Adding OpenWrt support for Xiaomi AX3600 (Part 1)

There's a simple patch to build nss-clients without disabling bonding kmod:

diff --git a/pppoe/Makefile b/pppoe/Makefile
index 3ee05b7..f3fa818 100644
--- a/pppoe/Makefile
+++ b/pppoe/Makefile
@@ -6,5 +6,5 @@ obj-m += qca-nss-pppoe.o
 qca-nss-pppoe-objs := nss_connmgr_pppoe.o
 
 ifneq (,$(filter $(CONFIG_BONDING),y m))
-ccflags-y += -DBONDING_SUPPORT
+#ccflags-y += -DBONDING_SUPPORT
 endif

Basically a hack to skip the problematic bonding code in pppoe.

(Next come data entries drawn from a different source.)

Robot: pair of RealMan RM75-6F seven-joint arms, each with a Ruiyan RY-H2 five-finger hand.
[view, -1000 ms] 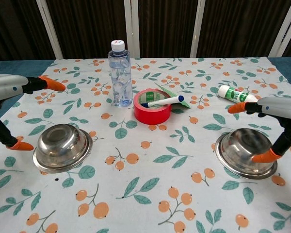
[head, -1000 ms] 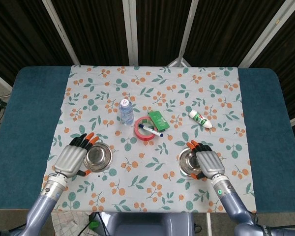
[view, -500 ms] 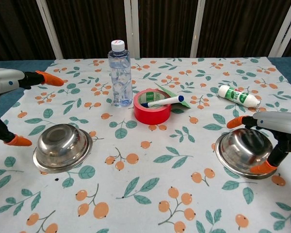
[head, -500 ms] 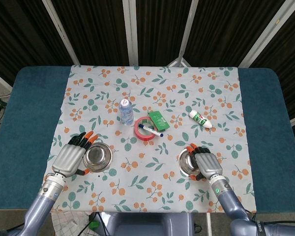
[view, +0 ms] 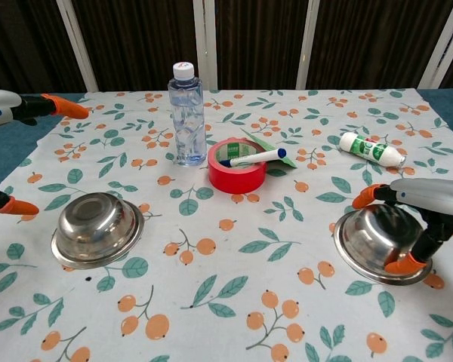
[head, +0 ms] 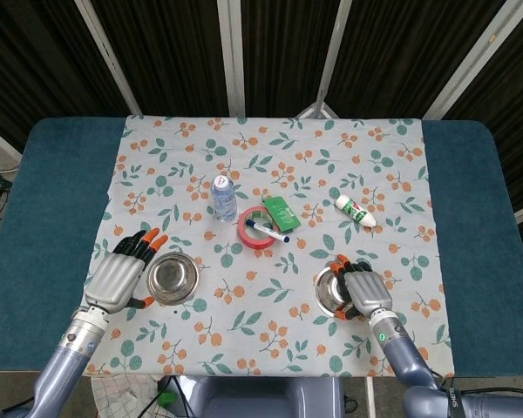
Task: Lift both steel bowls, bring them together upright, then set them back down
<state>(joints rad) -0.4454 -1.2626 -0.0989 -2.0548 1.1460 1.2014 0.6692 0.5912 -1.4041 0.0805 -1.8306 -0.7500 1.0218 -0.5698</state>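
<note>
Steel bowls: left bowl (head: 173,278) sits flat on the desk (head: 44,209), on the patterned cloth at the near left; right bowl (view: 378,240) is at the near right, and in the chest view its near rim looks tipped slightly off the cloth, though I cannot tell for certain that it has left the surface. Right hand (head: 363,290) is clamped on the right bowl's outer edge, fingers over the rim and thumb tip low at its near side. Left hand (head: 119,277) is spread wide, fingers apart, holding nothing; it stands just beside the left bowl without touching it. Judgement: the task is at its very start. One bowl is gripped and perhaps beginning to rise, the other is not yet grasped. Left to do: grip the left bowl, raise both, bring them together upright over the middle of the cloth, then set them down. The tape roll (head: 257,227) and water bottle (head: 224,198) stand well beyond the bowls.
</note>
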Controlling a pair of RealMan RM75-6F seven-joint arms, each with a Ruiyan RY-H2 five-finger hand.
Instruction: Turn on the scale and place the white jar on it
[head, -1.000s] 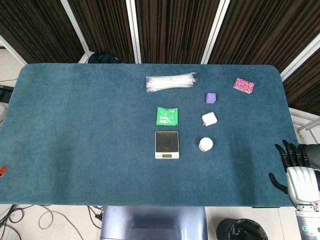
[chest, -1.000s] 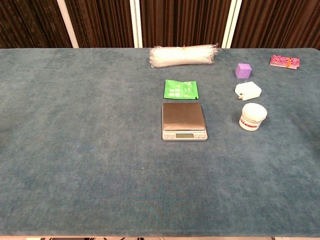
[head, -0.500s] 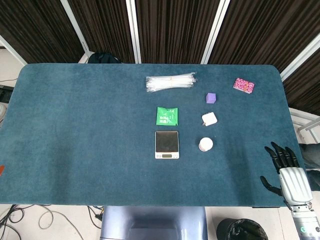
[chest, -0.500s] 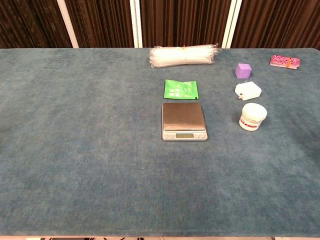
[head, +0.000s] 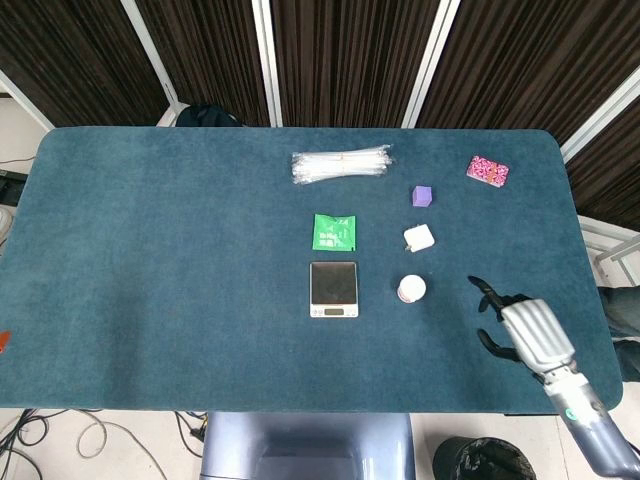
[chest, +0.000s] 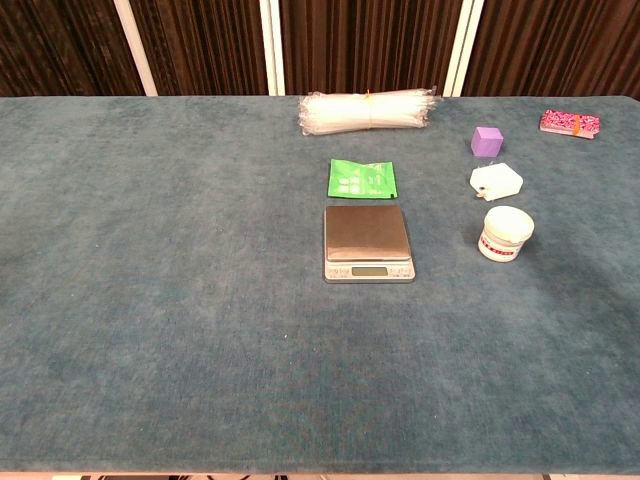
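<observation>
While only the right hand (head: 525, 330) shows, over the table's near-right part with fingers spread and holding nothing, the left hand is out of both views. White jar (head: 411, 289) stands upright near the table (head: 150, 250) middle, toward the centre from that hand, a clear gap between them. Scale (head: 333, 289) sits just beside the jar on its far side from the hand, long axis running front to back, button strip at the near-edge end. Right hand is judged the one for both the press and the pick: reach goes past the jar to the scale.
</observation>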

Yeah, but that's fixes just bonding, I really am not in the mood to go through each config check to see whats gonna get compiled in and probably break everything.

Hi,

This is the actual fix for bonding (I ported it from an older QSDK with kernel 4.x), I tested it with a 5.10 LEDE/Chinese build a few weeks ago, it worked fine. This is yet another proof that Qualcomm barely test anything..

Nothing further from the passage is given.